Birds sing out of tune
And rain clouds hide the moon
I'm OK, here I stay with my loneliness
I don't care what they say, I won't stay
In a world without love
鳥たちが調子っぱずれに歌い
雨雲は月を覆い隠す
平気だよ
ぼくは孤独と2人ぼっちでこの場所にいる
ぼくは気にしない 誰が何と言おうと 暮らしたくなんかない
愛のない世界には

 

So I wait, and in a while
I will see my true love smile
She may come, I know not when
When she does, I'll lose
そう しばらく待っていれば
本当の愛がきっと微笑みかけてくれる
彼女はやってくる いつになるかはわからないけど
彼女がそうしてくれたら
ぼくだって負けを認めるさ

 

So baby until then
Lock me away
And don't allow the day
Here inside, where I hide with my loneliness
I don't care what they say, I won't stay
In a world without love
だからそれまで
ぼくを閉じ込めちゃってくれないかな
そして日常も太陽の光も通さないでほしい
ぼくが孤独と2人ぼっちで隠れているこの場所に
ぼくは気にしない 誰が何と言おうと 暮らしたくなんかない
愛のない世界には

 

=翻訳をめぐって=

Please lock me away

lock away は「しまい込む/ 監禁する」などの意味。

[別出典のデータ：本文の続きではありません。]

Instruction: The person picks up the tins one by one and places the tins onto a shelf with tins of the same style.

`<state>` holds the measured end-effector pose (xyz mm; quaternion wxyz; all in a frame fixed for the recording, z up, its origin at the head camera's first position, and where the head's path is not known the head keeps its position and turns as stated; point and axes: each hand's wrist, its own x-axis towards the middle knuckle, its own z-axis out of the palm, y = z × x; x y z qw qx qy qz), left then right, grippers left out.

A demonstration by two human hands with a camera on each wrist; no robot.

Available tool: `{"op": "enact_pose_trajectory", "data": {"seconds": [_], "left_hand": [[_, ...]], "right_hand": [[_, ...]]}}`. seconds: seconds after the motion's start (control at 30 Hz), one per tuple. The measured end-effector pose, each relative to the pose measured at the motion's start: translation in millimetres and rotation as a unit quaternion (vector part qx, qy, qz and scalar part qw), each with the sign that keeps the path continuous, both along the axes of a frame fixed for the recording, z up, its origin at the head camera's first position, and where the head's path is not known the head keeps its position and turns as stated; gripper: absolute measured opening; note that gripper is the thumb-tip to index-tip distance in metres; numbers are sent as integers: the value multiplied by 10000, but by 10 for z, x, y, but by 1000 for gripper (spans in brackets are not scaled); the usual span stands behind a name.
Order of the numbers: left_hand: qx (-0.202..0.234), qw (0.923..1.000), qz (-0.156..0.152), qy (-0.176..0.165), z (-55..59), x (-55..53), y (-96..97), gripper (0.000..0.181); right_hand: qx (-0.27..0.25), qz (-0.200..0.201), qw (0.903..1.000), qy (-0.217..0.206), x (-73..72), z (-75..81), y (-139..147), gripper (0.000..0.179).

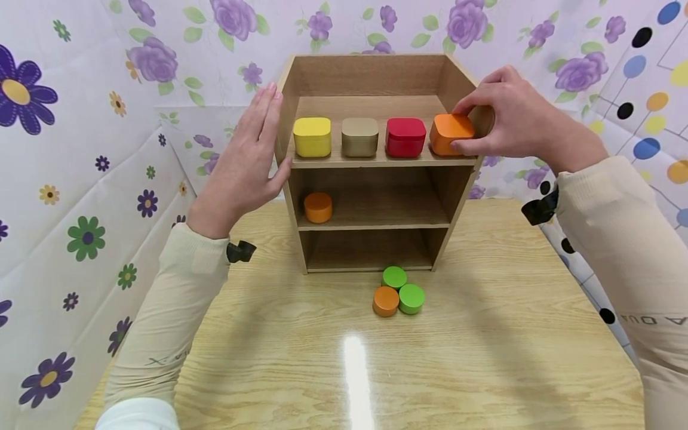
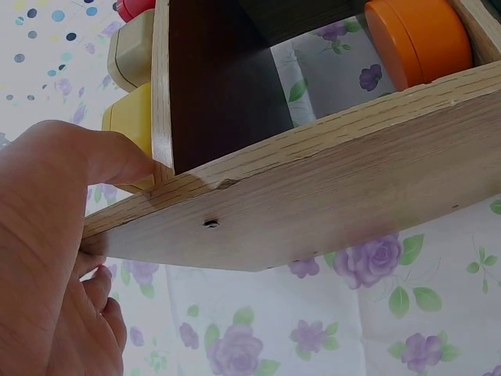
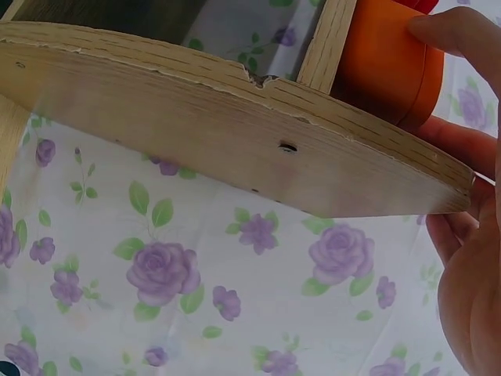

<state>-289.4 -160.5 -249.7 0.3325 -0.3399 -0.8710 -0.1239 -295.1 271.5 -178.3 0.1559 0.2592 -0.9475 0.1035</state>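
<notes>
My right hand [image 1: 510,116] pinches an orange rounded-square box [image 1: 450,135] at the right end of the wooden shelf unit's top shelf [image 1: 367,104]. Its thumb lies on the front and a finger reaches over the back edge. My left hand [image 1: 243,156] rests against the unit's left side panel [image 2: 313,188], fingers straight, with the thumb at the front edge near a yellow box [image 1: 312,137]. Between the yellow and orange boxes stand a beige box [image 1: 359,138] and a red box [image 1: 405,138], all in one row.
On the middle shelf, at the left, sits an orange round box [image 1: 318,207]. Two green round boxes [image 1: 411,298] and another orange round one [image 1: 386,301] cluster on the wooden table [image 1: 269,358] before the unit. Flowered cloth [image 1: 355,24] hangs close behind.
</notes>
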Motion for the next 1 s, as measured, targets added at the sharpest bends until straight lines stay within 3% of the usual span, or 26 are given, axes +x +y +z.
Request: {"op": "enact_pose_trajectory", "data": {"seconds": [0.27,0.47,0.7,1.0], "left_hand": [[-25,10000,6,-21,-4,11,-1,84],[-22,10000,7,-3,-1,14,3,84],[-14,10000,24,-15,-1,18,4,84],[-44,9999,79,-55,14,17,9,83]], "right_hand": [[163,-104,9998,-84,-8,7,-26,53],[-66,-18,10000,-46,20,26,-4,54],[-535,497,9939,823,157,69,25,53],[-959,1280,9713,1760,448,18,-19,66]]}}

あまり日本語的でない言い方なので「1人にしてほしい」とか訳した方が自然になるかとも思ったが、それなら "Let me be alone" とか言うはずだろう。そういう言葉があえて選択されていない以上は、字義通りに訳すのが正しい態度だと思う。ジョン・レノンはこの歌詞が大好きで、歌っているポールに対して "Yes, okay. End of song (はいはい、曲が終わったらね)" と、突っ込みと言うか合いの手を入れていたらしい。

And don't allow the day

直訳は「昼間を入れてはならない」。しかしday はいろんな意味を持ちうる言葉なので、例によって原則を踏み越え、同じ言葉を2回訳している。それにつけても中学生の頃には、全部の単語の意味を辞書で調べてみたにも関わらず、この2行がどういうことを歌っているのかさっぱり分からなかったことを思い出す。今は何となく分かるのは、たぶん年をとったせいだけではなく、文法を勉強したからである。

So I wait, and in a while
I will see my true love smile
She may come, I know not when
When she does, I'll lose

…10代の頃の私は、この曲は本当に愛を失ってしまった人間が孤独の中で生きて行く決意を歌った悲壮な歌だと思っていたのだが、このあたりの歌詞を読むと、どうも歌の主人公は愛を失ってなんかいないらしい。単にいじけているだけであるらしい。うーむ。悲壮な気持ちでギターをかき鳴らしてこの歌を絶唱していた10代の私って、何だったのだろう。

 


07 愛なき世界 World Without Love

数年前に他界された石田長生さんが歌っていたこの歌が大好きだったのだが、youtubeにも上がっているのを見つけることができた。めちゃめちゃ、うれしかった。もう1年も前に投稿されているのに、まだ42回しか再生されていない。よかったらぜひみなさんも、聞いてみてほしいと思う。ではまたいずれ。